## Information shown
#####

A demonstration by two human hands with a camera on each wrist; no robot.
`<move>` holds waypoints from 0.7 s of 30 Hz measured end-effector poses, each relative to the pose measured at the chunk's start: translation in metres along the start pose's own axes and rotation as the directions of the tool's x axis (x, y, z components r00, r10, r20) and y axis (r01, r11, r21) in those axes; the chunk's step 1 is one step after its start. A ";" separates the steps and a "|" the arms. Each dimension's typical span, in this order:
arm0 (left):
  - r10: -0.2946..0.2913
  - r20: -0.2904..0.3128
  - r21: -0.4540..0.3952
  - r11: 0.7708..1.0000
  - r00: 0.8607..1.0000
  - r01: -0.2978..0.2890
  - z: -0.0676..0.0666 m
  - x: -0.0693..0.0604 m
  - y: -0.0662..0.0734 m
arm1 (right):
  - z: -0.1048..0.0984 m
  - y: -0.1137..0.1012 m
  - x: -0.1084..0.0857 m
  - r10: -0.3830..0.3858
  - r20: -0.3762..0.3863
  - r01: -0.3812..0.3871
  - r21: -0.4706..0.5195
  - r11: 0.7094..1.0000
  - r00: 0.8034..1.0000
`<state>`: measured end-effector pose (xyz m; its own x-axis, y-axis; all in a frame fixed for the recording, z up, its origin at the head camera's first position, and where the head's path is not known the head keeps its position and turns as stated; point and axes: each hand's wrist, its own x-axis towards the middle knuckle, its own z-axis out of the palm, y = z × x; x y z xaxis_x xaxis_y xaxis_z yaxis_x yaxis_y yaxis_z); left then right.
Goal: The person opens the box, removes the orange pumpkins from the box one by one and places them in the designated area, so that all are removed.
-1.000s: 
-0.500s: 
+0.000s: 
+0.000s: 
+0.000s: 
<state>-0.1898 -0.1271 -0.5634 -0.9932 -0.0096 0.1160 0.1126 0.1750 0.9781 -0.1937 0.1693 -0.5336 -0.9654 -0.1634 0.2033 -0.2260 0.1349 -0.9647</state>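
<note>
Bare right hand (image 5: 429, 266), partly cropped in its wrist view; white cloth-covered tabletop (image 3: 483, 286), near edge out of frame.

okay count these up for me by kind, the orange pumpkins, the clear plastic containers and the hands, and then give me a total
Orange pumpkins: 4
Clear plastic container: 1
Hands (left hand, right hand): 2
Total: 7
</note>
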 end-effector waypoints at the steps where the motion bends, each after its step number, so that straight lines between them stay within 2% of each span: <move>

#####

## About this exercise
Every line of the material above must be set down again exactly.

## Task response
A demonstration by two human hands with a camera on each wrist; no robot.
`<move>` holds waypoints from 0.7 s of 30 Hz measured end-effector poses, each relative to the pose measured at the chunk's start: translation in metres along the start pose's own axes and rotation as the directions of the tool's x axis (x, y, z components r00, r10, r20) and y axis (r01, r11, r21) in those axes; the chunk's step 1 is one step after its start. A ";" separates the steps and a "|" the arms. Each dimension's typical span, in this order:
arm0 (left):
  - r10: -0.2946..0.2913
  - r20: -0.2904..0.3128
  - r21: -0.4540..0.3952
  - r11: 0.7708..1.0000
  - r00: 0.8607..1.0000
  - r01: -0.2978..0.2890
  - z: -0.0676..0.0666 m
  - x: -0.0693..0.0604 m
  - y: -0.0662..0.0734 m
arm1 (right):
  - z: -0.1048..0.0984 m
  - y: -0.1137..0.1012 m
  - x: -0.1084..0.0857 m
  - r10: -0.3830..0.3858
  - r20: -0.3762..0.3863
  - r01: -0.3812..0.3871
  - r21: -0.4706..0.5195
  - r11: 0.7094..1.0000
  - r00: 0.8034..1.0000
`<state>`: measured end-effector pose (xyz m; its own x-axis, y-axis; all in a frame fixed for the recording, z up, its origin at the head camera's first position, and where the head's path is not known the head keeps its position and turns as stated; point and axes: each hand's wrist, its own x-axis towards the middle knuckle, its own z-axis out of the palm, y = z × x; x y z xaxis_x xaxis_y xaxis_z yaxis_x yaxis_y yaxis_z); left then right.
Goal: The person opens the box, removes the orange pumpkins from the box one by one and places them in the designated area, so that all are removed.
-1.000s: 
-0.500s: 
+0.000s: 
+0.000s: 
+0.000s: 
<state>-0.1898 -0.1271 -0.5634 -0.9932 -0.0096 0.1160 0.1126 0.1750 0.9781 -0.1937 0.1693 -0.5336 -0.9654 -0.1634 0.2033 -0.2260 0.1349 -0.9647</state>
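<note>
Bare right hand (image 5: 429, 266), partly cropped in its wrist view; white cloth-covered tabletop (image 3: 483, 286), near edge out of frame.

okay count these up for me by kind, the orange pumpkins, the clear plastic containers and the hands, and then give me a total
Orange pumpkins: 4
Clear plastic container: 1
Hands (left hand, right hand): 2
Total: 7
</note>
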 end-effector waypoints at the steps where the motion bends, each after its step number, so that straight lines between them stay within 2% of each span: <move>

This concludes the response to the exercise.